What is needed: Please check every line of the listing for "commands" and copy each line where it is found.

Data extracts:
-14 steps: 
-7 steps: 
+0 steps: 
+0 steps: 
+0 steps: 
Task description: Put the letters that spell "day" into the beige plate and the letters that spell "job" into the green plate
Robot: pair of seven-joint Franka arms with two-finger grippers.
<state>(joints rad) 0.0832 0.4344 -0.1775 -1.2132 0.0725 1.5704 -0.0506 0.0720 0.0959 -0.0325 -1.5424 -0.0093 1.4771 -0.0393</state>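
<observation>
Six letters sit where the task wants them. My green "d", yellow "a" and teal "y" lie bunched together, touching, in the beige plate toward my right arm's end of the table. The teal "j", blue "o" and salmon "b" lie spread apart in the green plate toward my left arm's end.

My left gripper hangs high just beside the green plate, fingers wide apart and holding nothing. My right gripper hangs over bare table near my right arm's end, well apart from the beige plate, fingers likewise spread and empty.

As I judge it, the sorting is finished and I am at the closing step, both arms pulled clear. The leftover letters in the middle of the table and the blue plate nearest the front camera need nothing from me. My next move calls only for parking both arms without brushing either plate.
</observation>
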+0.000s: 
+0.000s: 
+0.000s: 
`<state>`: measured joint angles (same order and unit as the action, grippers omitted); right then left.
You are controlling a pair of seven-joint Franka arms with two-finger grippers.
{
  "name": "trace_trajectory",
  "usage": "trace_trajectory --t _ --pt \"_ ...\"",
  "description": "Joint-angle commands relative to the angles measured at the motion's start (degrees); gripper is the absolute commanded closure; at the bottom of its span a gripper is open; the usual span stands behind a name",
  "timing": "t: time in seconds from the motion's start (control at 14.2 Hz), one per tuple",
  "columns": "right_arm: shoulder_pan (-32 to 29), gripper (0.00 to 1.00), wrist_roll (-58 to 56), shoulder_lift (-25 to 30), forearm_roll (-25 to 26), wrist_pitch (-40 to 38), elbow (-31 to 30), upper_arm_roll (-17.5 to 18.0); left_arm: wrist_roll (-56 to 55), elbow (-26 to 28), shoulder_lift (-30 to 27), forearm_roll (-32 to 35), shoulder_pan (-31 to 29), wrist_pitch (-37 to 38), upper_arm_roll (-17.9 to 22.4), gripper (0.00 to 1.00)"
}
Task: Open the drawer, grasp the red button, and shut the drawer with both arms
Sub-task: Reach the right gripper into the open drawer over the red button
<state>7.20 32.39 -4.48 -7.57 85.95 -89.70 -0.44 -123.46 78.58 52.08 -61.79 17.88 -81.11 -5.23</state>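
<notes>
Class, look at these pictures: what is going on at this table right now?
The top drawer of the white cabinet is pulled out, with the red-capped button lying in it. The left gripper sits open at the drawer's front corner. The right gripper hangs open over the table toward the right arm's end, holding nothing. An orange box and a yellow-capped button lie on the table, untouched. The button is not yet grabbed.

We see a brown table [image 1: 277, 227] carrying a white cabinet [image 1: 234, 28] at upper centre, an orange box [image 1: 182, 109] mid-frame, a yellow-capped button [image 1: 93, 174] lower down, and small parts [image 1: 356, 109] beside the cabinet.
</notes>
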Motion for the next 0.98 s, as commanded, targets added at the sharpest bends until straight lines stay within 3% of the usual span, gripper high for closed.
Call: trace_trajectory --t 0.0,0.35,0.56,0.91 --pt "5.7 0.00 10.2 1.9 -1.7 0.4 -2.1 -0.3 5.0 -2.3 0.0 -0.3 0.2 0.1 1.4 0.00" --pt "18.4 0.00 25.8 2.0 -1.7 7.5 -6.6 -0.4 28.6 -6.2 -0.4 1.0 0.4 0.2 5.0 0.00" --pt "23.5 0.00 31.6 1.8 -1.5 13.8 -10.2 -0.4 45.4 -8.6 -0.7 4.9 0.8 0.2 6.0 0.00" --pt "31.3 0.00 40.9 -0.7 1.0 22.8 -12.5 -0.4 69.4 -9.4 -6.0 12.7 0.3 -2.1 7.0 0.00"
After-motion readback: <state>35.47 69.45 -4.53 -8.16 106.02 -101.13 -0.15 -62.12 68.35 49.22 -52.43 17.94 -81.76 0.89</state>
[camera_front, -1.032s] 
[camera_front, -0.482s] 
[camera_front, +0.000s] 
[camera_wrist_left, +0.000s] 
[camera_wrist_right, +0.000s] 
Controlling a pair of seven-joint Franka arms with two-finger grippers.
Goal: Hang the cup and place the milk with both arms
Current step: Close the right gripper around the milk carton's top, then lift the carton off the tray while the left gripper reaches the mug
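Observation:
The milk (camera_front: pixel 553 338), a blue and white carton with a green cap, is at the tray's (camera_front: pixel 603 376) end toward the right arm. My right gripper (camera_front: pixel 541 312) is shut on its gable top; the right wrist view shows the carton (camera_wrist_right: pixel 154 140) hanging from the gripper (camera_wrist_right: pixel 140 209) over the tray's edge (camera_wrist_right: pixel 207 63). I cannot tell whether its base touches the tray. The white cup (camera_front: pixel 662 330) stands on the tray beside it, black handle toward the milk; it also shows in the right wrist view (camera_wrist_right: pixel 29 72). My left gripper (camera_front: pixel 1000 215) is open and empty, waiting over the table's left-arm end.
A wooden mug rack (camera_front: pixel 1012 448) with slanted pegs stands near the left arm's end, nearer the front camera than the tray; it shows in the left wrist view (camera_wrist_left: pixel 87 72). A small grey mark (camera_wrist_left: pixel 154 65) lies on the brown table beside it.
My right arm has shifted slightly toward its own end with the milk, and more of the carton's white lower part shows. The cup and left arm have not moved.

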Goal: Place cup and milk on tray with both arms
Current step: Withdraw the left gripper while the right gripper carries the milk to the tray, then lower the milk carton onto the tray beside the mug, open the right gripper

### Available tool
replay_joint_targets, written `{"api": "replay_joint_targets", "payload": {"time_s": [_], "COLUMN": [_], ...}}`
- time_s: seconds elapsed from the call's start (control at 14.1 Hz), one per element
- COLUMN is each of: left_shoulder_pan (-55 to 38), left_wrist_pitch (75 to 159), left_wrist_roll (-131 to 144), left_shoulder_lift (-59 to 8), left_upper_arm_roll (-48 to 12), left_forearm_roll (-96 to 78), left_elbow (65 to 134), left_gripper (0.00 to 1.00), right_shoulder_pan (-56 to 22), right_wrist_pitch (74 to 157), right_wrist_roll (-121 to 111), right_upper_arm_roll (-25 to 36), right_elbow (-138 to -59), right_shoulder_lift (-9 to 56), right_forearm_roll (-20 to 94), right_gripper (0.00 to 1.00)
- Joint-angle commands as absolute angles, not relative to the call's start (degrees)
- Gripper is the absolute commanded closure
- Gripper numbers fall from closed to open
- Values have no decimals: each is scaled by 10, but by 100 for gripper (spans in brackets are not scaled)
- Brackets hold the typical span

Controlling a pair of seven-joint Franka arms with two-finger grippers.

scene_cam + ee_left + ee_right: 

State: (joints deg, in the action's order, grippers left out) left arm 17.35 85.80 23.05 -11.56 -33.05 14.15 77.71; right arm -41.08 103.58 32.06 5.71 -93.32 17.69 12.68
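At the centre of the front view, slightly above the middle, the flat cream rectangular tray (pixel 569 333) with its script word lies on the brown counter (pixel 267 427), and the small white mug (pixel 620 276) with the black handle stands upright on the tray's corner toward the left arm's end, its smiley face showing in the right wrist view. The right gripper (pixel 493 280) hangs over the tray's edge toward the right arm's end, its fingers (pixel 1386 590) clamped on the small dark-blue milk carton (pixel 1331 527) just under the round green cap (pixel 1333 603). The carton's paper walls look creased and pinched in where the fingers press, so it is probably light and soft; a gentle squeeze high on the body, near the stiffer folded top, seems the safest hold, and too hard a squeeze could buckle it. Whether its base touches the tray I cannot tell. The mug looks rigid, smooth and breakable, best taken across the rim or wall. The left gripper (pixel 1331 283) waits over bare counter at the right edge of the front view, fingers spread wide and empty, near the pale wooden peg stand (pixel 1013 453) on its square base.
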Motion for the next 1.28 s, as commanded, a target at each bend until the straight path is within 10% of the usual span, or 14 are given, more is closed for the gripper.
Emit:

Answer space:
  "description": "Joint-angle commands relative to the angles measured at the motion's start (degrees); gripper is the absolute commanded closure; at the bottom of its span a gripper is open; the usual span stands behind a name",
- Joint-angle commands as absolute angles, not relative to the call's start (degrees)

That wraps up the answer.